Pulang ke Indonesia pada 1958, Mahar langsung menerapkan ilmunya. Dia mendatangkan bantuan perlengkapan untuk studi dan terapi epilepsi di FKUI. Dia bertekad mewujudkan gagasan Slamet tentang pusat epilepsi.
Usaha Mahar berbuah pada 1964. “Pusat tersebut didirikan oleh Staf bagian Neurologi Fakultas Kedokteran Universitas Indonesia di Jakarta pada Rumah Sakit Cipto Mangunkusumo,” tulis Djaja, 6 November 1965.

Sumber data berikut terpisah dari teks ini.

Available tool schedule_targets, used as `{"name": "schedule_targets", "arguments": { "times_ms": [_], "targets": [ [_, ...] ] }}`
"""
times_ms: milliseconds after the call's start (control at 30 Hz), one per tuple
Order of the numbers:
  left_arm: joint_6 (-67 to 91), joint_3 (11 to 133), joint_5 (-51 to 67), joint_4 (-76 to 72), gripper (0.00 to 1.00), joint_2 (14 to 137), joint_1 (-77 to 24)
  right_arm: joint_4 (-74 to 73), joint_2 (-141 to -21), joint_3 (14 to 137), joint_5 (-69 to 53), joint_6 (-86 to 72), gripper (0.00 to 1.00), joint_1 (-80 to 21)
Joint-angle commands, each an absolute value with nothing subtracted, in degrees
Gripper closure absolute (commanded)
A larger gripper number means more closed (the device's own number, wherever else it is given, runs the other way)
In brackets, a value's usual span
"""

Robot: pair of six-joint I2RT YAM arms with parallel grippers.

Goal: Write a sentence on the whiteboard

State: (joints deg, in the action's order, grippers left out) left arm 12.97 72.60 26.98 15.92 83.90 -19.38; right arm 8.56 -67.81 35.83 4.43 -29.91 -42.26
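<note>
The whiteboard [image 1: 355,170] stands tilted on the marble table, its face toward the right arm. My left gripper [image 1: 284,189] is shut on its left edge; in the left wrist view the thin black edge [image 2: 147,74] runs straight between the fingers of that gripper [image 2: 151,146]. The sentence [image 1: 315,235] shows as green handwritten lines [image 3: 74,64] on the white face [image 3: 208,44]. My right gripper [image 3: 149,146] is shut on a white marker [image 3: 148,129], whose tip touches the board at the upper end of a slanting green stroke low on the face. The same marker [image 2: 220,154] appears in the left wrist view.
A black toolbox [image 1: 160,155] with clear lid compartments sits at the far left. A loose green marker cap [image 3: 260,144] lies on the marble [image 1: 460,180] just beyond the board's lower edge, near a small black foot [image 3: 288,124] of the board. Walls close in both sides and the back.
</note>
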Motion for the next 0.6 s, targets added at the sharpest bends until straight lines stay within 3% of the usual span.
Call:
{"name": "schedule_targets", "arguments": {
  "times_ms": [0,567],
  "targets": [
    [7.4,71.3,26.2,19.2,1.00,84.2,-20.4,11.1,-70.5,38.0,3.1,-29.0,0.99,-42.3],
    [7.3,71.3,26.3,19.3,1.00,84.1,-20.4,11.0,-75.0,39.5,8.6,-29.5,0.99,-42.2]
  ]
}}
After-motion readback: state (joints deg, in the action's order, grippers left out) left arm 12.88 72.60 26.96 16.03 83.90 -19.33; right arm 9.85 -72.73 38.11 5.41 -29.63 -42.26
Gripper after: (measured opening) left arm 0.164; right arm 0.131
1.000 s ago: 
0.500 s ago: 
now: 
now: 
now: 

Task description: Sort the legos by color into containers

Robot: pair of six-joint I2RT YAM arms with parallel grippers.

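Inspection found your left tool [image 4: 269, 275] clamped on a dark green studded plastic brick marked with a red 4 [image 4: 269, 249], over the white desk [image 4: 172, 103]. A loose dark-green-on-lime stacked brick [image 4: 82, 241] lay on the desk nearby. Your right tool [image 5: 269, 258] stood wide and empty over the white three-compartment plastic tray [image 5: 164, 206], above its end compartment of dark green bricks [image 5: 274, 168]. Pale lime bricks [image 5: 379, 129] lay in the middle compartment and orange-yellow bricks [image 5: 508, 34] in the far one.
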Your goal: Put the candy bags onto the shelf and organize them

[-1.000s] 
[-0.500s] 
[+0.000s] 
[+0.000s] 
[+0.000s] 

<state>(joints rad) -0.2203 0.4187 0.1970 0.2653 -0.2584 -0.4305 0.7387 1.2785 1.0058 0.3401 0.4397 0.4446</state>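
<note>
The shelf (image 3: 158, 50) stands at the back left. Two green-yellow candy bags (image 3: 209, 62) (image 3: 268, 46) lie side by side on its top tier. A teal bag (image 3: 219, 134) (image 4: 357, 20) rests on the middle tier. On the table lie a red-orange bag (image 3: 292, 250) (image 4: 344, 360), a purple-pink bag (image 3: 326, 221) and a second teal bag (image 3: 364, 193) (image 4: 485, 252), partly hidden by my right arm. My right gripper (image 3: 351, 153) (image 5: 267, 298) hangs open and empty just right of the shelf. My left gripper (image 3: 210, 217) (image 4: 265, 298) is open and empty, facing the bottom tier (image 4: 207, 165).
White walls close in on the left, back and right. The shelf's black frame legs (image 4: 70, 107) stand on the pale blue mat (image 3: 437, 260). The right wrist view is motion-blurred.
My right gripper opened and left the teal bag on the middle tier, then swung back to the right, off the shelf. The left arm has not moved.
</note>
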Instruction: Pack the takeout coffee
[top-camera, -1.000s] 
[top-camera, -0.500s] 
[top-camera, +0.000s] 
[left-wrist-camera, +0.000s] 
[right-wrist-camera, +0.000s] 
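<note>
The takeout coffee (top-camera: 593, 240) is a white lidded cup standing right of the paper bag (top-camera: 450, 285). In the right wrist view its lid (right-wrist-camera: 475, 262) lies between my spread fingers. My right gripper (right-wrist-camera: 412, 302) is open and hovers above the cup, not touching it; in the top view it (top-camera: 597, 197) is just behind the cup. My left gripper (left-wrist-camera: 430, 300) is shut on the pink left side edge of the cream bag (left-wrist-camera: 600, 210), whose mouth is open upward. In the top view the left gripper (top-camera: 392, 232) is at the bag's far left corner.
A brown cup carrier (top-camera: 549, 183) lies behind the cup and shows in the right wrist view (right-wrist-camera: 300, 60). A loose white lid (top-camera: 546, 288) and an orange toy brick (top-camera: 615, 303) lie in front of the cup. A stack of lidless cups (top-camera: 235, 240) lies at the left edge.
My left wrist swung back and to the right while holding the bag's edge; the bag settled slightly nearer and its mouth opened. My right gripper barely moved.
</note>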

Mahar belum puas. Dia berpikir perlu ada organisasi penyuluhan di daerah. Maka, bersama kawan-kawannya, dia mendirikan Perhimpunan Penanggulangan Epilepsi Indonesia (Perpei) pada 1982.
Berbeda dari pusat epilepsi, Perpei berdiri di tiap daerah dan berfokus pada pemberian informasi mengenai epilepsi. Salah satu usaha paling menonjol Perpei terlihat pada 1991.
Perpei pusat bersama Ciba Geiby, perusahaan farmasi obat epilepsi, merancang iklan layanan masyarakat tentang epilepsi secara nasional. Baik melalui televisi maupun media cetak
Di televisi, iklan itu menampilkan seorang anak lelaki dengan epilepsi, bernama Adi, sedang bermain bola. Teman-temannya memperlakukannya secara wajar. “Adi main bola lagi, yok!” kata seorang temannya. Pesan iklannya jelas dan lugas. Penderita epilepsi bisa hidup normal. Dan orang harus menerima mereka apa adanya.
“Iklan itu cukup kuat. Melekat pada masyarakat,” kata Irawaty Hawari. Tapi Irawaty sadar stigma negatif epilepsi belum sepenuhnya terhapus.
Sekarang informasi mengenai epilepsi melimpah, tapi tantangan mengatasi epilepsi justru bertambah. Obat epilepsi murah kerap hilang dari pasaran. Pemerintah jarang terlibat penanganan epilepsi. Sementara pusat epilepsi rintisan Mahar dan kawan-kawannya kian mengendur. Kerja mengatasi epilepsi belum selesai.